TASK DETAILS:
Please output the listing exactly as it stands, but omit any images.

DATA:
*** Block opens ***
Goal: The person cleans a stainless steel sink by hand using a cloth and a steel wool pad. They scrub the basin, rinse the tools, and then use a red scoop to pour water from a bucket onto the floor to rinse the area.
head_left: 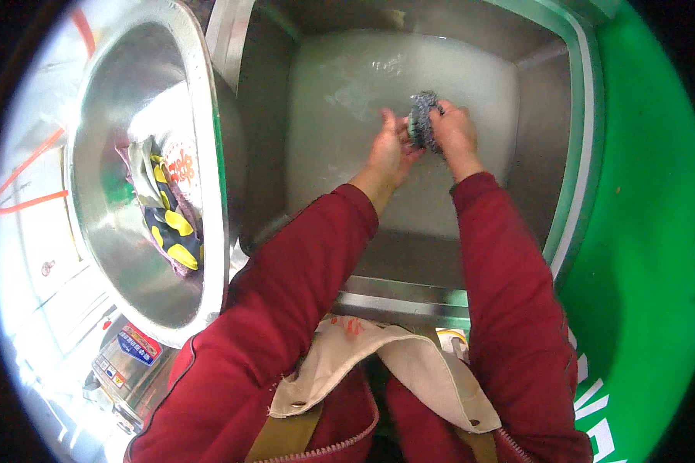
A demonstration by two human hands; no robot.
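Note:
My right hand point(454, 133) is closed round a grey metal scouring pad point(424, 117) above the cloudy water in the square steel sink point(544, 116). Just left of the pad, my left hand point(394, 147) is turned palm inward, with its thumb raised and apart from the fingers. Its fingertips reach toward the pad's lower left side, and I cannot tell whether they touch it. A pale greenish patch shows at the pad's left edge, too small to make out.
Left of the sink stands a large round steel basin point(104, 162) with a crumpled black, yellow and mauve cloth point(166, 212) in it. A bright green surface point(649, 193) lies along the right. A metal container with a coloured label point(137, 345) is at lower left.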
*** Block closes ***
EXERCISE RESPONSE:
Goal: The person cleans a stainless steel sink by hand using a cloth and a steel wool pad. They scrub the basin, rinse the tools, and then use a red scoop to pour water from a bucket onto the floor to rinse the area.
head_left: 
A demonstration by two human hands; no robot.
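Note:
My right hand point(454, 133) is closed round a grey metal scouring pad point(424, 117) above the cloudy water in the square steel sink point(544, 116). Just left of the pad, my left hand point(394, 147) is turned palm inward, with its thumb raised and apart from the fingers. Its fingertips reach toward the pad's lower left side, and I cannot tell whether they touch it. A pale greenish patch shows at the pad's left edge, too small to make out.
Left of the sink stands a large round steel basin point(104, 162) with a crumpled black, yellow and mauve cloth point(166, 212) in it. A bright green surface point(649, 193) lies along the right. A metal container with a coloured label point(137, 345) is at lower left.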

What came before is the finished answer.